EXERCISE GOAL ->
Give the entries again, exactly as written.

INFORMATION GIVEN ->
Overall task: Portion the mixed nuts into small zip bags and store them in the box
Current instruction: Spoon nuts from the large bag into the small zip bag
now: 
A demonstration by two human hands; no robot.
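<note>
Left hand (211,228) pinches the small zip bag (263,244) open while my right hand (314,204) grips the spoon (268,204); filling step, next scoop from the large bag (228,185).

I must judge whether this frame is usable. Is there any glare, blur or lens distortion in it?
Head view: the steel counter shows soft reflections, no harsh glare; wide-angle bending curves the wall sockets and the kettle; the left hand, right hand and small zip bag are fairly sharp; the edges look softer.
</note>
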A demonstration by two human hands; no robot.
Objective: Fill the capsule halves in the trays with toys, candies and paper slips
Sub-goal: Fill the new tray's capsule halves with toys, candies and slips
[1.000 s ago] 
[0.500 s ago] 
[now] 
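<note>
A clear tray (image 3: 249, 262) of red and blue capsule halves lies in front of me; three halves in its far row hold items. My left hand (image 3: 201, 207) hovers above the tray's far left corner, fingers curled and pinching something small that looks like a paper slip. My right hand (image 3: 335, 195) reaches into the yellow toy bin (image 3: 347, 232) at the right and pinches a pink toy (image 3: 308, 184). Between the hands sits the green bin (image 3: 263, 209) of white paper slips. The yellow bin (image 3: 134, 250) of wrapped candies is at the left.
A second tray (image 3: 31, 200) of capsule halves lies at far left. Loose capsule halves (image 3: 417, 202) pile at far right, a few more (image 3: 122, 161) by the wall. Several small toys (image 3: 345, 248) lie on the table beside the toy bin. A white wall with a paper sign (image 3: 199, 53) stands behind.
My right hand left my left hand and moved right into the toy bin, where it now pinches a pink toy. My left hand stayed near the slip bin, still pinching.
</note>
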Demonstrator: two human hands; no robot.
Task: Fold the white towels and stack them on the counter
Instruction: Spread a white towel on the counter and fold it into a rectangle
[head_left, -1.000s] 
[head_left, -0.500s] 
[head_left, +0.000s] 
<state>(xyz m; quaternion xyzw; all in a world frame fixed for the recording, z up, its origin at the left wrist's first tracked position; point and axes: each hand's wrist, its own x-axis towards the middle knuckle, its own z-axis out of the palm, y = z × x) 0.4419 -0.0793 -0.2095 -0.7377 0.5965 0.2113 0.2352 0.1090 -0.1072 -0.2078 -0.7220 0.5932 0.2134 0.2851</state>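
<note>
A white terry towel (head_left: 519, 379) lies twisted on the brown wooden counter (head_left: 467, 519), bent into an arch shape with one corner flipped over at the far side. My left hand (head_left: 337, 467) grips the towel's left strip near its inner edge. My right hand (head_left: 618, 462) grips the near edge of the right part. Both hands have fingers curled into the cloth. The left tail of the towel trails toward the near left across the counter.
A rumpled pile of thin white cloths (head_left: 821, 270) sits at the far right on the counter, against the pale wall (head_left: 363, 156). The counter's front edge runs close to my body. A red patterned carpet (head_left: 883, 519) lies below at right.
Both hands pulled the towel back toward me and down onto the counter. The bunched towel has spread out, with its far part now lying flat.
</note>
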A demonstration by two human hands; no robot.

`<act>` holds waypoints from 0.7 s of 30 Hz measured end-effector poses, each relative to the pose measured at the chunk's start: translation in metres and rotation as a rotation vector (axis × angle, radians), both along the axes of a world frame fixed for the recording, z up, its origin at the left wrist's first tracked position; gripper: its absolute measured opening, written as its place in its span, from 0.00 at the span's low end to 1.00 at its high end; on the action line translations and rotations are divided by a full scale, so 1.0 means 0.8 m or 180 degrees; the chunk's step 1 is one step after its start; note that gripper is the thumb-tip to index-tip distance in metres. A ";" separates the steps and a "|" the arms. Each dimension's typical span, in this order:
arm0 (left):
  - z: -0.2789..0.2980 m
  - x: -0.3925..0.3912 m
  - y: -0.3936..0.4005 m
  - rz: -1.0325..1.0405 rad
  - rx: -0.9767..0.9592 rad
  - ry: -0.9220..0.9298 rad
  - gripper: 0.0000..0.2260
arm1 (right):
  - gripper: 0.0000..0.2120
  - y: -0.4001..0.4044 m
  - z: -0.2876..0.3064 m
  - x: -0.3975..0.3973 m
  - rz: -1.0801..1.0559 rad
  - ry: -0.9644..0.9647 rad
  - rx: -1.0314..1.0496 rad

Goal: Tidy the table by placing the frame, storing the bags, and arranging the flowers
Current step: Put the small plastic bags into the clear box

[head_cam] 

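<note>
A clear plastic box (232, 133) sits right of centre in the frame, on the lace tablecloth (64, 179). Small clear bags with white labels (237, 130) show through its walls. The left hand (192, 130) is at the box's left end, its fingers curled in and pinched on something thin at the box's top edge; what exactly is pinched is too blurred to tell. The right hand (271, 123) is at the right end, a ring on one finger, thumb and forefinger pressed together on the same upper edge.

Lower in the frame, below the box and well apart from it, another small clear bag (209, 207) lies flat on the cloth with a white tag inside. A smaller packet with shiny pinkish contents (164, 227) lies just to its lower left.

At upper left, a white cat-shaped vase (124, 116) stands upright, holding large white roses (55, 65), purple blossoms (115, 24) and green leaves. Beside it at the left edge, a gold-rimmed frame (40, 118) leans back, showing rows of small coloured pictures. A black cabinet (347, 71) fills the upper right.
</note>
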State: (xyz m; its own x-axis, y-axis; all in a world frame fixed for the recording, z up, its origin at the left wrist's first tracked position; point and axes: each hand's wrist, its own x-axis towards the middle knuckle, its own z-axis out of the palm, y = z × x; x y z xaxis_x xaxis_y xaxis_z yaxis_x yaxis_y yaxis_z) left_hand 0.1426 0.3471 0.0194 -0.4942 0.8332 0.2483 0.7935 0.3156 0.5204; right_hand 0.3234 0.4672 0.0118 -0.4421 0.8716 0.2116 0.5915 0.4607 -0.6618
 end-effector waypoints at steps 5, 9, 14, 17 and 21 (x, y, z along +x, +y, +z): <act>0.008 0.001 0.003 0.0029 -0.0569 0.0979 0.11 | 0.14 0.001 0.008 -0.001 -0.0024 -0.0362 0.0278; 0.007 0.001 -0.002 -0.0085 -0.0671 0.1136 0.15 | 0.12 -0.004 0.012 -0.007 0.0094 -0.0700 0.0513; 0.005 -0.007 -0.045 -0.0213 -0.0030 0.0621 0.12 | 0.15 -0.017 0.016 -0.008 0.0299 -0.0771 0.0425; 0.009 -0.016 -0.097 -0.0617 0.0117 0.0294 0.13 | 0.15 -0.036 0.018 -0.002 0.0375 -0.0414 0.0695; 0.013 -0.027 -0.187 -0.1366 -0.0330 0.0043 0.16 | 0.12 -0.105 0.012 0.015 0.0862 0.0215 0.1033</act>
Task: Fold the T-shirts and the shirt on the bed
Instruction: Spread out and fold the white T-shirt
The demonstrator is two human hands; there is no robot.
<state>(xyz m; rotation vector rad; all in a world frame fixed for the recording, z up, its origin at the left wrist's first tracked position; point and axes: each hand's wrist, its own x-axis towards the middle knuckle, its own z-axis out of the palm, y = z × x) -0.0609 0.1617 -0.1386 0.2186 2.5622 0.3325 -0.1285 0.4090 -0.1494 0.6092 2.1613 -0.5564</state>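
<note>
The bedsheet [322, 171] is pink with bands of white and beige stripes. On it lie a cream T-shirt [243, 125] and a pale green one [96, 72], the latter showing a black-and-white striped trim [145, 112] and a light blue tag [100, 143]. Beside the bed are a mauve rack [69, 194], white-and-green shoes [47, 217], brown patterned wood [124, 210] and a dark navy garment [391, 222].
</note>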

TASK SOLUTION ->
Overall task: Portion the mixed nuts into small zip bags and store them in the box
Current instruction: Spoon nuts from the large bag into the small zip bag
now: 
A demonstration by two human hands; no robot.
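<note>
Left hand (211,228) pinches the small zip bag (263,244) open while my right hand (314,204) grips the spoon (268,204); filling step, next scoop from the large bag (228,185).

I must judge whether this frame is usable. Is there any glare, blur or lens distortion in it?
Head view: the steel counter shows soft reflections, no harsh glare; wide-angle bending curves the wall sockets and the kettle; the left hand, right hand and small zip bag are fairly sharp; the edges look softer.
</note>
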A demonstration by two human hands; no robot.
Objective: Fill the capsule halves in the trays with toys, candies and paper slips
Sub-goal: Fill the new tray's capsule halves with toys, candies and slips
[1.000 s ago] 
[0.500 s ago] 
[now] 
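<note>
A clear tray (image 3: 249, 262) of red and blue capsule halves lies in front of me; three halves in its far row hold items. My left hand (image 3: 201, 207) hovers above the tray's far left corner, fingers curled and pinching something small that looks like a paper slip. My right hand (image 3: 335, 195) reaches into the yellow toy bin (image 3: 347, 232) at the right and pinches a pink toy (image 3: 308, 184). Between the hands sits the green bin (image 3: 263, 209) of white paper slips. The yellow bin (image 3: 134, 250) of wrapped candies is at the left.
A second tray (image 3: 31, 200) of capsule halves lies at far left. Loose capsule halves (image 3: 417, 202) pile at far right, a few more (image 3: 122, 161) by the wall. Several small toys (image 3: 345, 248) lie on the table beside the toy bin. A white wall with a paper sign (image 3: 199, 53) stands behind.
My right hand left my left hand and moved right into the toy bin, where it now pinches a pink toy. My left hand stayed near the slip bin, still pinching.
</note>
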Demonstrator: two human hands; no robot.
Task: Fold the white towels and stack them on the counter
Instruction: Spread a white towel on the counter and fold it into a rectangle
[head_left, -1.000s] 
[head_left, -0.500s] 
[head_left, +0.000s] 
<state>(xyz m; quaternion xyzw; all in a world frame fixed for the recording, z up, its origin at the left wrist's first tracked position; point and axes: each hand's wrist, its own x-axis towards the middle knuckle, its own z-axis out of the palm, y = z × x) 0.4419 -0.0793 -0.2095 -0.7377 0.5965 0.2113 0.2352 0.1090 -0.1072 -0.2078 -0.7220 0.5932 0.2134 0.2851</state>
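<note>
A white terry towel (head_left: 519, 379) lies twisted on the brown wooden counter (head_left: 467, 519), bent into an arch shape with one corner flipped over at the far side. My left hand (head_left: 337, 467) grips the towel's left strip near its inner edge. My right hand (head_left: 618, 462) grips the near edge of the right part. Both hands have fingers curled into the cloth. The left tail of the towel trails toward the near left across the counter.
A rumpled pile of thin white cloths (head_left: 821, 270) sits at the far right on the counter, against the pale wall (head_left: 363, 156). The counter's front edge runs close to my body. A red patterned carpet (head_left: 883, 519) lies below at right.
Both hands pulled the towel back toward me and down onto the counter. The bunched towel has spread out, with its far part now lying flat.
</note>
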A demonstration by two human hands; no robot.

`<act>` holds waypoints from 0.7 s of 30 Hz measured end-effector poses, each relative to the pose measured at the chunk's start: translation in metres and rotation as a rotation vector (axis × angle, radians), both along the axes of a world frame fixed for the recording, z up, its origin at the left wrist's first tracked position; gripper: its absolute measured opening, written as its place in its span, from 0.00 at the span's low end to 1.00 at its high end; on the action line translations and rotations are divided by a full scale, so 1.0 means 0.8 m or 180 degrees; the chunk's step 1 is one step after its start; note that gripper is the thumb-tip to index-tip distance in metres. A ";" separates the steps and a "|" the arms. Each dimension's typical span, in this order:
arm0 (left):
  - z: -0.2789..0.2980 m
  - x: -0.3925..0.3912 m
  - y: -0.3936..0.4005 m
  - rz: -1.0325..1.0405 rad
  - rx: -0.9767..0.9592 rad
  - ry: -0.9220..0.9298 rad
  - gripper: 0.0000..0.2260
arm1 (right):
  - gripper: 0.0000..0.2120
  - y: -0.4001..0.4044 m
  - z: -0.2876..0.3064 m
  - x: -0.3975..0.3973 m
  - rz: -1.0801..1.0559 rad
  - ry: -0.9644..0.9647 rad
  - rx: -1.0314..1.0496 rad

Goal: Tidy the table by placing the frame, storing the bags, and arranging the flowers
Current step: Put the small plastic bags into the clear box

[head_cam] 

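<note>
A clear plastic box (232, 133) sits right of centre in the frame, on the lace tablecloth (64, 179). Small clear bags with white labels (237, 130) show through its walls. The left hand (192, 130) is at the box's left end, its fingers curled in and pinched on something thin at the box's top edge; what exactly is pinched is too blurred to tell. The right hand (271, 123) is at the right end, a ring on one finger, thumb and forefinger pressed together on the same upper edge.

Lower in the frame, below the box and well apart from it, another small clear bag (209, 207) lies flat on the cloth with a white tag inside. A smaller packet with shiny pinkish contents (164, 227) lies just to its lower left.

At upper left, a white cat-shaped vase (124, 116) stands upright, holding large white roses (55, 65), purple blossoms (115, 24) and green leaves. Beside it at the left edge, a gold-rimmed frame (40, 118) leans back, showing rows of small coloured pictures. A black cabinet (347, 71) fills the upper right.
</note>
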State: (xyz m; its own x-axis, y-axis; all in a world frame fixed for the recording, z up, its origin at the left wrist's first tracked position; point and axes: each hand's wrist, its own x-axis towards the middle knuckle, its own z-axis out of the palm, y = z × x; x y z xaxis_x xaxis_y xaxis_z yaxis_x yaxis_y yaxis_z) left_hand 0.1426 0.3471 0.0194 -0.4942 0.8332 0.2483 0.7935 0.3156 0.5204; right_hand 0.3234 0.4672 0.0118 -0.4421 0.8716 0.2116 0.5915 0.4607 -0.6618
 end-effector waypoints at steps 5, 9, 14, 17 and 21 (x, y, z along +x, +y, +z): <act>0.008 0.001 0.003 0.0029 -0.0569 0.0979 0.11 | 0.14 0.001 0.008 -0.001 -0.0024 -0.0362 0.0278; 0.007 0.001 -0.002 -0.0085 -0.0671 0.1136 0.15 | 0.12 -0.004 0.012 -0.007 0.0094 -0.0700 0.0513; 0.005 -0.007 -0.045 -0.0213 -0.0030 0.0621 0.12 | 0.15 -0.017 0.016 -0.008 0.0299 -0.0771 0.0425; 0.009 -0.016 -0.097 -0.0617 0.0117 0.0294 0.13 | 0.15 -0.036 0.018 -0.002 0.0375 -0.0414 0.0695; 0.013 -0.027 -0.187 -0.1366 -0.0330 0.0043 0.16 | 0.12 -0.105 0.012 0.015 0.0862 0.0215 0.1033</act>
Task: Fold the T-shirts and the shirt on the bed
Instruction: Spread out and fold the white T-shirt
The demonstrator is two human hands; there is no robot.
<state>(xyz m; rotation vector rad; all in a world frame fixed for the recording, z up, its origin at the left wrist's first tracked position; point and axes: each hand's wrist, its own x-axis towards the middle knuckle, its own z-axis out of the palm, y = z × x) -0.0609 0.1617 -0.1386 0.2186 2.5622 0.3325 -0.1285 0.4090 -0.1494 0.6092 2.1613 -0.5564</state>
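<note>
The bedsheet [322, 171] is pink with bands of white and beige stripes. On it lie a cream T-shirt [243, 125] and a pale green one [96, 72], the latter showing a black-and-white striped trim [145, 112] and a light blue tag [100, 143]. Beside the bed are a mauve rack [69, 194], white-and-green shoes [47, 217], brown patterned wood [124, 210] and a dark navy garment [391, 222].
</note>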

The exercise requires nothing further.